## Task goal
Your task is to write out the complete listing exactly as it is shown.

## Data section
···

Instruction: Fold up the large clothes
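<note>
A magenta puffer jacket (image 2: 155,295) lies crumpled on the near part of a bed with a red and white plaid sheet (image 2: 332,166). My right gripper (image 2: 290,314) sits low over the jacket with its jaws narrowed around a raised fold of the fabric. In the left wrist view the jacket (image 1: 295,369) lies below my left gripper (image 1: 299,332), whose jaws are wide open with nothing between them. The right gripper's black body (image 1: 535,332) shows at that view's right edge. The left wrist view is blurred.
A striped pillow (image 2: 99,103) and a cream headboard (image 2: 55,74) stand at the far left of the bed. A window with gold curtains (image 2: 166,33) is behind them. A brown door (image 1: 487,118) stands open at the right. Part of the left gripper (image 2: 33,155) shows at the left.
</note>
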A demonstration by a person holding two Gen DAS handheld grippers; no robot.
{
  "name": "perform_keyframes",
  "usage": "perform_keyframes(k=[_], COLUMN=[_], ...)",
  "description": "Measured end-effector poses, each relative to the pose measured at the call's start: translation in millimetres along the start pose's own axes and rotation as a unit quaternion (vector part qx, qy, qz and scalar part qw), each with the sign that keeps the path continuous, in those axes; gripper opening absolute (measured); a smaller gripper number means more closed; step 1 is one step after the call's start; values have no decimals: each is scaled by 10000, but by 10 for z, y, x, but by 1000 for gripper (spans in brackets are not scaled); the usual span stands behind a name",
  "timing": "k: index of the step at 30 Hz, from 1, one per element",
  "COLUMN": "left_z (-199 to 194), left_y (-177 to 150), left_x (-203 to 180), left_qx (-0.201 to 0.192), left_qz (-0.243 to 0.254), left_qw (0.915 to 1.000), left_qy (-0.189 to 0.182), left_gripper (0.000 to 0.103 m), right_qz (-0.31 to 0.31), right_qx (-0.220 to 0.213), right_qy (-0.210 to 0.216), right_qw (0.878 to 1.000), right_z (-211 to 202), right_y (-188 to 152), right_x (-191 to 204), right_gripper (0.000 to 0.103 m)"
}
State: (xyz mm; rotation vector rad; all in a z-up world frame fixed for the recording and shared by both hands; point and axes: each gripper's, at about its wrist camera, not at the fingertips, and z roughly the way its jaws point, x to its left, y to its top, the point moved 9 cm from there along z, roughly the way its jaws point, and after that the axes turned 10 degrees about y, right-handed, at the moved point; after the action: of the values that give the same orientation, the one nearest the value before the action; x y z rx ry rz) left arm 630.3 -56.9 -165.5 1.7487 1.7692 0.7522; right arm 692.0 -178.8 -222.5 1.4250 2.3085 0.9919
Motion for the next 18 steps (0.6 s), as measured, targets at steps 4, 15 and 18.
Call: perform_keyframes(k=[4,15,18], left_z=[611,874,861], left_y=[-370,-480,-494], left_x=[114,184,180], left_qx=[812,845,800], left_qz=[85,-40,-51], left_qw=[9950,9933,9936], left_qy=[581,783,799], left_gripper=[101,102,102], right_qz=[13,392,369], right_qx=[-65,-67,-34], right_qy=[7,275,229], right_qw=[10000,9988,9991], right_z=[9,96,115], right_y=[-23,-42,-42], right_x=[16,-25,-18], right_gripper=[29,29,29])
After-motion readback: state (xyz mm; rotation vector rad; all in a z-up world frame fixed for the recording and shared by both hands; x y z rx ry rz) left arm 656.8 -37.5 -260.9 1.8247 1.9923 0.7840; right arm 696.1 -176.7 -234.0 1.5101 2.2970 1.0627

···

## Reply
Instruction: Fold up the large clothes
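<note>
A magenta puffer jacket (image 2: 155,295) lies crumpled on the near part of a bed with a red and white plaid sheet (image 2: 332,166). My right gripper (image 2: 290,314) sits low over the jacket with its jaws narrowed around a raised fold of the fabric. In the left wrist view the jacket (image 1: 295,369) lies below my left gripper (image 1: 299,332), whose jaws are wide open with nothing between them. The right gripper's black body (image 1: 535,332) shows at that view's right edge. The left wrist view is blurred.
A striped pillow (image 2: 99,103) and a cream headboard (image 2: 55,74) stand at the far left of the bed. A window with gold curtains (image 2: 166,33) is behind them. A brown door (image 1: 487,118) stands open at the right. Part of the left gripper (image 2: 33,155) shows at the left.
</note>
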A demonstration by a person holding two Gen DAS handheld grippers; no robot.
{
  "name": "perform_keyframes",
  "usage": "perform_keyframes(k=[_], COLUMN=[_], ...)",
  "description": "Measured end-effector poses, each relative to the pose measured at the call's start: translation in millimetres along the start pose's own axes and rotation as a unit quaternion (vector part qx, qy, qz and scalar part qw), each with the sign that keeps the path continuous, in those axes; gripper opening absolute (measured); a smaller gripper number means more closed; step 1 is one step after the call's start; values have no decimals: each is scaled by 10000, but by 10 for z, y, x, but by 1000 for gripper (spans in brackets are not scaled); the usual span stands behind a name",
  "timing": "k: index of the step at 30 Hz, from 1, one per element",
  "COLUMN": "left_z (-199 to 194), left_y (-177 to 150), left_x (-203 to 180), left_qx (-0.201 to 0.192), left_qz (-0.243 to 0.254), left_qw (0.915 to 1.000), left_qy (-0.189 to 0.182), left_gripper (0.000 to 0.103 m), right_qz (-0.31 to 0.31), right_qx (-0.220 to 0.213), right_qy (-0.210 to 0.216), right_qw (0.878 to 1.000), right_z (-211 to 202), right_y (-188 to 152), right_x (-191 to 204), right_gripper (0.000 to 0.103 m)"
}
State: (xyz mm; rotation vector rad; all in a z-up world frame fixed for the recording and shared by both hands; point and axes: each gripper's, at about its wrist camera, not at the fingertips, and z roughly the way its jaws point, x to its left, y to its top, the point moved 9 cm from there along z, roughly the way its jaws point, and after that the axes turned 10 degrees about y, right-handed, at the moved point; after the action: of the values that give the same orientation, the one nearest the value before the action; x y z rx ry rz) left arm 630.3 -56.9 -165.5 1.7487 1.7692 0.7522; right arm 692.0 -178.8 -222.5 1.4250 2.3085 0.9919
Motion for the next 18 steps (0.6 s), as measured, targets at steps 4, 15 and 18.
Call: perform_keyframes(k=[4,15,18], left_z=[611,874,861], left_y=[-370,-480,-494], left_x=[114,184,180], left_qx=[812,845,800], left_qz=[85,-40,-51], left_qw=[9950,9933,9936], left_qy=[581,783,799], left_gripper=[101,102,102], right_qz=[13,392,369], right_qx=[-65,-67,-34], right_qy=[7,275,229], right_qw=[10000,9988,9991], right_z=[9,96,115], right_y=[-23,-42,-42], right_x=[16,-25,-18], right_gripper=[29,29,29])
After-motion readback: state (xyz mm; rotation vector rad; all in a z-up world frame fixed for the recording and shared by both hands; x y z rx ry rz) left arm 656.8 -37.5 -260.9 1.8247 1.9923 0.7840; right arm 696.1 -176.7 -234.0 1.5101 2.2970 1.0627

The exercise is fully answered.